Marina Ferrari, ministre des sports, de la jeunesse et de la vie associative. Merci pour cette question d'autant plus cruciale que nous avons assisté ces dernières semaines à d'horribles affaires concernant le champ périscolaire. L'État, par le truchement des services du ministère des sports, de la jeunesse et de la vie associative, définit le cadre réglementaire applicable au périscolaire. Il veille également à son respect, en prenant des mesures d'interdiction lorsque cela est nécessaire : ainsi, en 2025, 324 mesures de ce type ont été prises.
Cependant, je ne peux vous laisser dire que les maires n'ont pas la possibilité de vérifier l'honorabilité des intervenants qu'ils recrutent : ils en ont, tout au contraire, la responsabilité. En effet, le périscolaire n'est pas exclu du champ d'application de l'attestation d'honorabilité et celle-ci est automatiquement contrôlée pour tout nouvel intervenant périscolaire : cela représente 1,8 million de contrôles par an. Le contrôle de l'honorabilité porte sur la consultation systématique du bulletin no 2 du casier judiciaire, du fichier judiciaire automatisé des auteurs d'infractions sexuelles ou violentes et du fichier des cadres interdits, qui recense les mesures administratives d'interdiction – temporaire ou définitive – d'exercer dans une structure d'accueil collectif de mineurs.
Vous le savez, la sécurité des enfants dans le cadre périscolaire relève d'une compétence partagée. Il revient aux organisateurs, c'est-à-dire aux mairies ou aux associations, de procéder à une déclaration quand ils emploient un intervenant dans un accueil collectif de mineurs.
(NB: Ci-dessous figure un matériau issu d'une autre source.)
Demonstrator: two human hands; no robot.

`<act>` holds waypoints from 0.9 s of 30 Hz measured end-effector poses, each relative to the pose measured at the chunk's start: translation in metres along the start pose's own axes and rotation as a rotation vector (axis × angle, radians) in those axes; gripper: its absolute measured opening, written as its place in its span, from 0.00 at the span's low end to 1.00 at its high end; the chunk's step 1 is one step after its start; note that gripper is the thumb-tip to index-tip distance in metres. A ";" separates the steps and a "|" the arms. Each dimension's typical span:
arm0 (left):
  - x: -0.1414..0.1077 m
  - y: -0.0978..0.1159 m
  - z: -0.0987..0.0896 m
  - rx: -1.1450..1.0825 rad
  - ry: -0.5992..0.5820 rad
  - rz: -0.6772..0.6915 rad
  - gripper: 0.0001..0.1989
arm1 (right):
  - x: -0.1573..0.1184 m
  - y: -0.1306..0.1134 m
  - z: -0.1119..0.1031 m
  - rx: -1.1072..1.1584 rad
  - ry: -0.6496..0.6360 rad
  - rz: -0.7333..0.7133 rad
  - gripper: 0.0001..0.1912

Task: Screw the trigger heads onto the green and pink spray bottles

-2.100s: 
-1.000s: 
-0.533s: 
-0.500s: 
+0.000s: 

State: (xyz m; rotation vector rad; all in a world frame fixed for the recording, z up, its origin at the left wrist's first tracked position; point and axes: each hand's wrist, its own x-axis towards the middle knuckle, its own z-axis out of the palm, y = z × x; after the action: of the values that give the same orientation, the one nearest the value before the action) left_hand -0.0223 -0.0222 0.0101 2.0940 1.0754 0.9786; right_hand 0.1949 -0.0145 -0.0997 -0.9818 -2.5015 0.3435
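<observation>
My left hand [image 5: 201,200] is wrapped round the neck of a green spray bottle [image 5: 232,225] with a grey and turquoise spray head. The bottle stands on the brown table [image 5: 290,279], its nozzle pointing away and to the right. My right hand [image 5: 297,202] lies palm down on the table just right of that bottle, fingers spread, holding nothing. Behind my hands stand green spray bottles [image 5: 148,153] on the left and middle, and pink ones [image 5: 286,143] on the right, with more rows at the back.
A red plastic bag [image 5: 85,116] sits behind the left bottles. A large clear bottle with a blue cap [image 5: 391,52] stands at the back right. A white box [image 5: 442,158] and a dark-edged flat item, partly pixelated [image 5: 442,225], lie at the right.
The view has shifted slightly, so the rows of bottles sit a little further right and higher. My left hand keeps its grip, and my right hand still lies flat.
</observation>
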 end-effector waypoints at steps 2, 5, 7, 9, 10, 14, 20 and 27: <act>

Si cette réglementation n'est pas appliquée, alors la responsabilité de l'organisateur au regard de ses obligations déclaratives doit être recherchée.
Les cas de violence signalés ces derniers mois nous interpellent tous et je ne dédouane personne : il s'agit d'une responsabilité collective. Le gouvernement demeure très mobilisé : il a déposé un projet de loi relatif à la protection des enfants, qui sera bientôt examiné. Celui-ci prévoit notamment, en complément du contrôle de l'honorabilité, la possibilité de prononcer une incapacité d'exercer dans un accueil collectif de mineurs à l'encontre de personnes ayant fait l'objet d'une interdiction dans le champ du sport – cela afin d'assurer une réciprocité entre les champs périscolaire et sportif. Il prévoit également, dans le cadre de séjours de vacances dans une famille, l'extension du contrôle d'honorabilité aux personnes âgées de plus de 13 ans vivant au domicile du déclarant.
En outre, lors de mon arrivée au ministère, j'ai renforcé de plus de 100 postes les effectifs dédiés au contrôle dans les services déconcentrés de la jeunesse et du sport, afin de pouvoir procéder à davantage de contrôles des accueils collectifs de mineurs et du périscolaire. Depuis plusieurs mois, nous travaillons au sein du ministère à un renforcement des possibilités de signalement ; j'espère être très prochainement en mesure, avec le premier ministre, de vous apporter des précisions à ce sujet.